Como é habitual após cada sismo perceptível (pois existem inúmeros sismos dos quais não damos conta), surgem os alertas dos especialistas que nos relembram não estarmos preparados para um evento à escala do de 1755.
Imagino que não. Talvez nenhum país esteja verdadeiramente preparado para um sismo como aquele que reconfigurou o fim da Idade Moderna em Portugal. No entanto, e porque não sou especialista na matéria e confio em quem o é, fico sempre com a impressão de que os alertas repetidos após cada sismo têm sido ignorados.

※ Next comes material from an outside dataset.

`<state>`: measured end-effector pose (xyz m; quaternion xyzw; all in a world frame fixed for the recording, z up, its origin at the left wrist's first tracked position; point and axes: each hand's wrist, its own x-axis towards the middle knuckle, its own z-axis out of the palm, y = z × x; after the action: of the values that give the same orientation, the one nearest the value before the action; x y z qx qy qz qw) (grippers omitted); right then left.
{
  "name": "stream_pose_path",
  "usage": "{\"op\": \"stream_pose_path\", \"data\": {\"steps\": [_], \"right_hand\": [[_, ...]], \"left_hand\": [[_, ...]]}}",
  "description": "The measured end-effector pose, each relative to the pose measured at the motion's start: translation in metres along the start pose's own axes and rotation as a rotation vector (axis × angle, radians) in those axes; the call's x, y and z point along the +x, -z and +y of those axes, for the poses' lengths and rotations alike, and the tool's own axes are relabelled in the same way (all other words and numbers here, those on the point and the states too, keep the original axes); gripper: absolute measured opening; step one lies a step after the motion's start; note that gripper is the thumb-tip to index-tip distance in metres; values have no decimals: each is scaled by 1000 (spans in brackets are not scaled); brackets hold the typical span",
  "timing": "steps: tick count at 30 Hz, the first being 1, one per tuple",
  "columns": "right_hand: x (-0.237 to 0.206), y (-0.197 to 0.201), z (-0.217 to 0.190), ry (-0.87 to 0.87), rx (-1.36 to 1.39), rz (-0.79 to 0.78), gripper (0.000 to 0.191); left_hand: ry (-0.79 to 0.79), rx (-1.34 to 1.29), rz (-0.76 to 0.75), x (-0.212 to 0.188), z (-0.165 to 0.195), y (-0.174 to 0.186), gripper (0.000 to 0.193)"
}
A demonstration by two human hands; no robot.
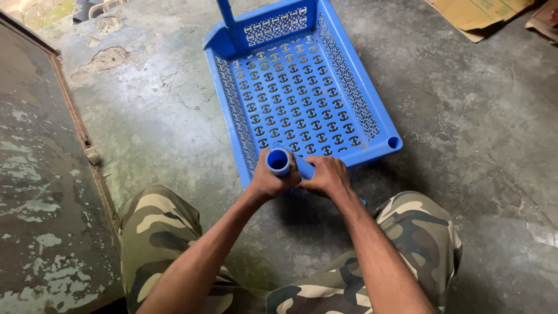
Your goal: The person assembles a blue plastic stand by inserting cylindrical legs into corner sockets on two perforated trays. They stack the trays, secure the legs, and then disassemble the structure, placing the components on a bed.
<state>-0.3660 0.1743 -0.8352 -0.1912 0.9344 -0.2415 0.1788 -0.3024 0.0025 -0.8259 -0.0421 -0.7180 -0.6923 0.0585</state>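
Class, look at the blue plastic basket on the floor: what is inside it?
The blue basket shows only its bare perforated bottom. Its near edge is covered by both hands, left hand and right hand, gripping a blue tube.

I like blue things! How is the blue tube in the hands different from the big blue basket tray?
The blue tube is small, round and hollow, with smooth solid walls; the basket tray is big, flat and rectangular, full of cut-out holes. The left hand and the right hand hold the tube up at the tray's near edge, while the tray lies on the concrete floor. Both are bright blue plastic.
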Motion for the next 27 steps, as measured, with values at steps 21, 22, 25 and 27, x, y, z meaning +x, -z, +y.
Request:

Se assim não fosse, não seríamos confrontados com expressões do género «não estamos de todo preparados», como as do director do Instituto Dom Luiz da Universidade de Lisboa, Filipe Rosas. O geólogo referia-se hoje, no Expresso, à falta de aplicação e fiscalização das normas no terreno.
Talvez não ajude a relativa estabilidade sísmica desde o grande terramoto que viria a destruir Lisboa no tempo de D. José. E, como sabemos, seja nesta ou em qualquer outra área, a estabilidade, por mais estranho que possa parecer, é talvez um dos factores mais determinantes para sermos apanhados desprevenidos.

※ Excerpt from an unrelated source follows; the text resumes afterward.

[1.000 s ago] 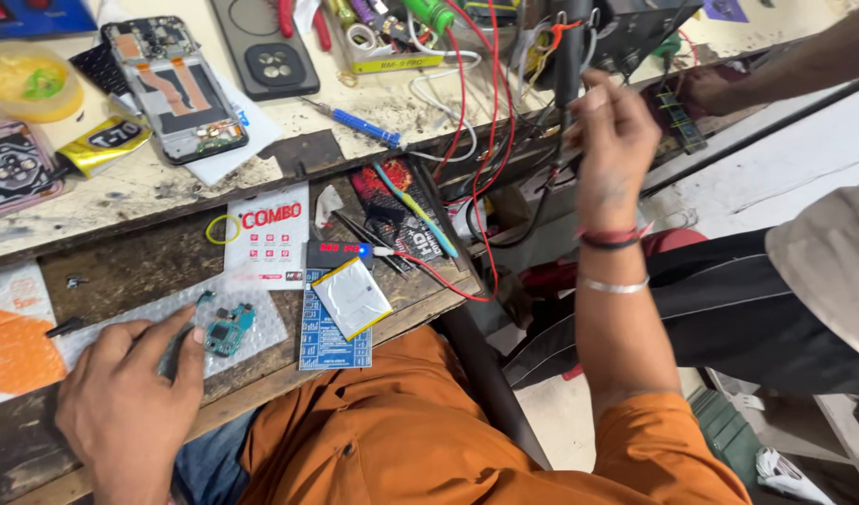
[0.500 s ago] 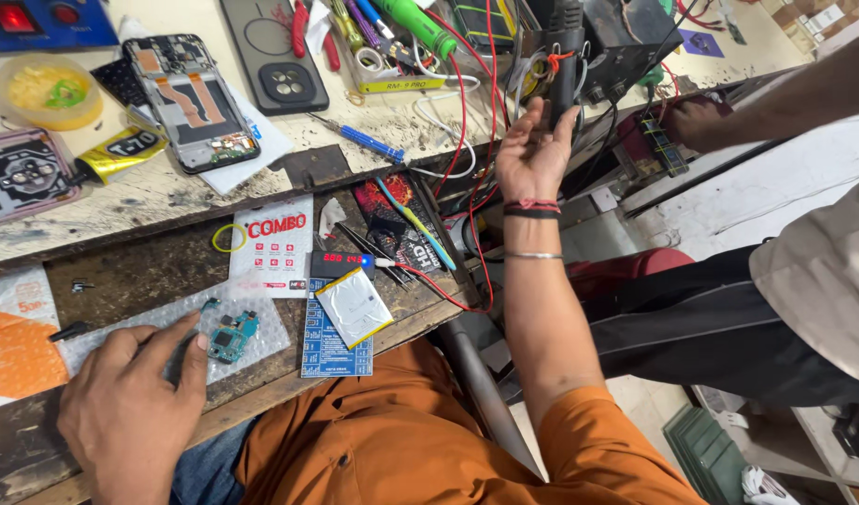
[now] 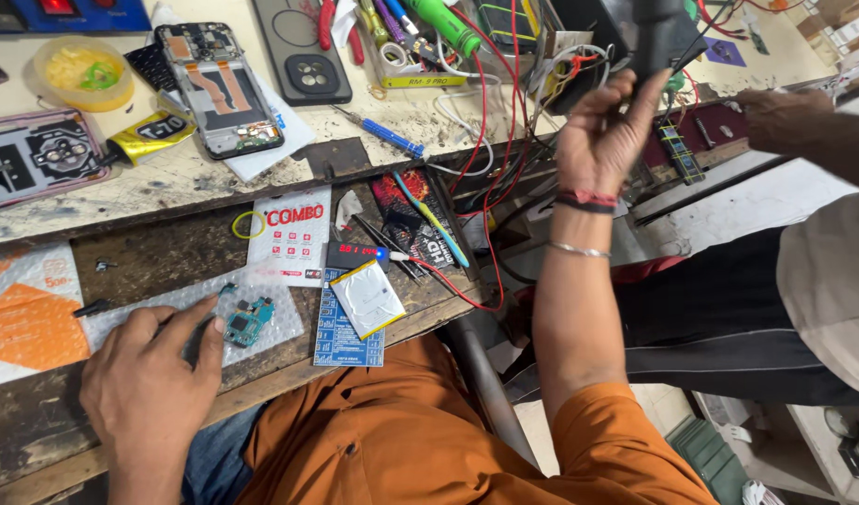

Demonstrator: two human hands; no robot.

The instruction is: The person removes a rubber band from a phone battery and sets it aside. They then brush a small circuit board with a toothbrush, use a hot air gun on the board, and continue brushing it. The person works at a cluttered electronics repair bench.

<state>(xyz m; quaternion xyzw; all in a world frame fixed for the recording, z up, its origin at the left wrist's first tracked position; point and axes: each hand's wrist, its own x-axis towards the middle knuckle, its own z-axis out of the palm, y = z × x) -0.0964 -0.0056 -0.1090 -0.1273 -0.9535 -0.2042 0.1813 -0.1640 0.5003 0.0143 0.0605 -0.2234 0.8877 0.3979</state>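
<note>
Left hand (image 3: 153, 374) rests flat, fingers (image 3: 181, 325) spread loosely on the bubble-wrap sheet (image 3: 158, 309), gripping nothing. Small teal circuit board (image 3: 249, 323) lies just beyond the fingertips, on the same sheet. Right hand (image 3: 605, 136) raised, fingers closed around a dark handle-shaped tool (image 3: 658, 33). Silver battery pouch (image 3: 367, 297) lies farther right, on a blue card (image 3: 340, 327).

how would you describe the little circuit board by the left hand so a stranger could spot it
Start at the dark wooden lower shelf of the workbench, in front of the person. On it lies a sheet of clear bubble wrap, pinned by the left hand. The small teal circuit board sits on that sheet by the fingers, the only bare teal board there.
</note>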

Além disso, as medidas preventivas só são visíveis quando surgem os eventos destrutivos para os quais foram criadas. Por isso mesmo, e porque podem passar gerações sem que mostrem a sua utilidade na prática, tendem a ser consideradas como hiper-protecções ou gastos desnecessários, ao invés de um investimento.

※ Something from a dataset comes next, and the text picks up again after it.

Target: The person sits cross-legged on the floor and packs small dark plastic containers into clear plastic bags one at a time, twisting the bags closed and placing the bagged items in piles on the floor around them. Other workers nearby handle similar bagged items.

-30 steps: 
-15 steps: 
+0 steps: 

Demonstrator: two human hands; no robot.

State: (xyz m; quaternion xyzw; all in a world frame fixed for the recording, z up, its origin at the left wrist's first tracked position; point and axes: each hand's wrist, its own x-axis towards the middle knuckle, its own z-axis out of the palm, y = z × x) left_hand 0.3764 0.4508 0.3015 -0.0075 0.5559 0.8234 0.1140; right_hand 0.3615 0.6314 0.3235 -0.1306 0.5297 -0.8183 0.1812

Este factor poderá ajudar-nos a compreender o que se passa em zonas tradicionalmente sísmicas, como o Japão ou a Califórnia, que vêm reforçada a sua preparação, tanto a nível comportamental como estrutural, sismo após sismo.
Talvez devêssemos recordar-nos disto; não apenas no que diz respeito à estabilidade sísmica, mas também aos invernos que fazem esquecer os incêndios, aos 140 anos de um elevador fiável, à estabilidade de uma rede eléctrica ou mesmo às alianças diplomáticas de longa data.
A propósito de estabilidade, acontecimentos imprevistos e «deitar as mãos à cabeça» quando algo corre terrivelmente mal, aconselho a leitura de Nassim Nicholas Taleb.